Rather, she was driven by the need to “do it better,” have flexibility and balance and be her own boss.

Being an entrepreneur is hard work.

If it were easy, everyone would do it.

How does this relate to business exit planning?

The characteristics that make for successful entrepreneurs also make for successful exits – what got you here, can get you there.

Vision and passion
Having a clear vision and passion is crucial for developing a successful personal exit.

If you can articulate your long-term goals, you can align your exit strategy accordingly.

In addition, having passion fuels the drive to not only build a business that is profitable, but also personally fulfilling, and, when planned for, can create a meaningful exit.

Adaptability and flexibility
Successful entrepreneurs understand their exit plans may need to adapt to market conditions, industry shifts or personal circumstances.

Being flexible allows them to adjust their exit strategy as needed, ensuring they can capitalize on the most favorable conditions and opportunities.

For example, a client is in transition from family ownership to employee ownership.

The last family member in the business wanted to exit several years back but, due to a failed succession plan and taking the eye off the ball, was forced to stay on for much longer than anticipated.

Had he exited on schedule, the business would have failed, and he would have lost significant value.

By being adaptable and flexible, he is now able to capitalize on a more favorable business value and a solid succession plan.

Risk-taking and resilience
A successful personal exit often involves taking calculated risks.

This could involve the development of an individual successor or team (that may not work out), a sale to a third party (with unknown outcomes) or an unplanned exit.

Entrepreneurs need to evaluate the potential returns and associated risks when considering exit options. 

The resilience to bounce back from challenges is crucial.

It allows entrepreneurs to persevere, learn from setbacks and explore alternative exit avenues. We had a client whose plan for exit was a management team buyout.

However, the leaders weren’t capable of running the business or financially able to buy out the owner, and several had no interest in being owners.

In understanding the situation, the owner was able to shift.

The business is now being positioned for a single management member to buy out the owner. Over several years, the successor has gained valuable professional development, personal financial stability and wherewithal to invest and is interested in taking on the risks and rewards of ownership.

Had the owner not evaluated this early on, he would have had limited options to exit.

Problem-solving and decision making
One of the first things my daughter said to me as she launched her business was, “Is this what being an entrepreneur is – constantly thinking about the business – new ideas, new obstacles, new problems to solve?”

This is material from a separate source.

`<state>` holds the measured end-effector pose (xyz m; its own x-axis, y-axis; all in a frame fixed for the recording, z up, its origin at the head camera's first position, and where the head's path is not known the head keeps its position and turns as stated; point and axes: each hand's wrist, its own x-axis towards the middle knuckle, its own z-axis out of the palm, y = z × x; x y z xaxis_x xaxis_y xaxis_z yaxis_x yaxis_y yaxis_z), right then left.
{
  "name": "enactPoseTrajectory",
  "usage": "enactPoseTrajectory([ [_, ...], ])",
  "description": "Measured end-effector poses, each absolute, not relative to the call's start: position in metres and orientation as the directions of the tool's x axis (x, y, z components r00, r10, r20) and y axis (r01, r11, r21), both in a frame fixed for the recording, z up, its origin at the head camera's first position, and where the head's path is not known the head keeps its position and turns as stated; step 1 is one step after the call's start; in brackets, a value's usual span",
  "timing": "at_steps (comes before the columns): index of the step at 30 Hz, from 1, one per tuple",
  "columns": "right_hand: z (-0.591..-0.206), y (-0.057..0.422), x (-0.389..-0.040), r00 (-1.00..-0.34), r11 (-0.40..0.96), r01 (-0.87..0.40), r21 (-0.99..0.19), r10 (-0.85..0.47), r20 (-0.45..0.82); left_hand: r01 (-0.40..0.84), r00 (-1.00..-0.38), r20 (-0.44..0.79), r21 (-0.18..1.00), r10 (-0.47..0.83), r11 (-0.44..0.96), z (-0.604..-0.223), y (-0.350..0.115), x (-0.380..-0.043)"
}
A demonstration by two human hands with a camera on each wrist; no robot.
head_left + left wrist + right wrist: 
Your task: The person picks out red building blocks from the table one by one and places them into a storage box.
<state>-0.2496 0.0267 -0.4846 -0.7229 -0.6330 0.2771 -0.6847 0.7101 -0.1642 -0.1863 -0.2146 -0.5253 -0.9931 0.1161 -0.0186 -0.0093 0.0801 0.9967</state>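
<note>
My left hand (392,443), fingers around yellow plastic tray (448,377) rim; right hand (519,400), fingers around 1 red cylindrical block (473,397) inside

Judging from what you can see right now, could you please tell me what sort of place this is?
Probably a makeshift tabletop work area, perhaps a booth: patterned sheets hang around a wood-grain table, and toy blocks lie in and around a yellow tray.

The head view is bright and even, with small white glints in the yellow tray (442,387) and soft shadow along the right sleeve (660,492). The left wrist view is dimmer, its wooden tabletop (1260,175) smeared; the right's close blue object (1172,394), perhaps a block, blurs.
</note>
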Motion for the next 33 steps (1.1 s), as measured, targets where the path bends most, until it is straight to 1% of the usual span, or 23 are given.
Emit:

Honestly, I did chuckle at that – because that’s exactly what it is.

And this doesn’t change as you build a successful business and plan for your exit.

Some of the most difficult decisions you will make over your entrepreneurial journey are:
What will life look like once you exit?What is important to you as you plan for your exit options?
A critical characteristic of any entrepreneur is confidence – failure is not an option.

Continuous learning and growth to overcome obstacles and see new paths are critical to success.

Believing in yourself and what you’re building takes all the characteristics outlined above.

But above all, it takes the confidence to take the leap, fail and continue charging forward – because at the end of the day, that’s what drives success and ultimately drives the ability of an owner to build a business they can be proud of and exit the way they want.

Responsibilities of an entrepreneur
As I said, being an entrepreneur is hard work – it’s also a privilege and an obligation.

When you build a successful organization, you are responsible for the employees, their families, your family, vendors, customers and the community.

This responsibility requires you to apply all the characteristics that made you an entrepreneur – create a vision, define your passion for what’s next and be adaptable and flexible as things change. 

Realize the risks may be different, but your resilience will always move you forward.

Your ability to problem solve and make decisions that take into consideration your goals and options and to confidently define your future will allow you to continue to use the strengths you’ve developed as an entrepreneur to create your successful exit.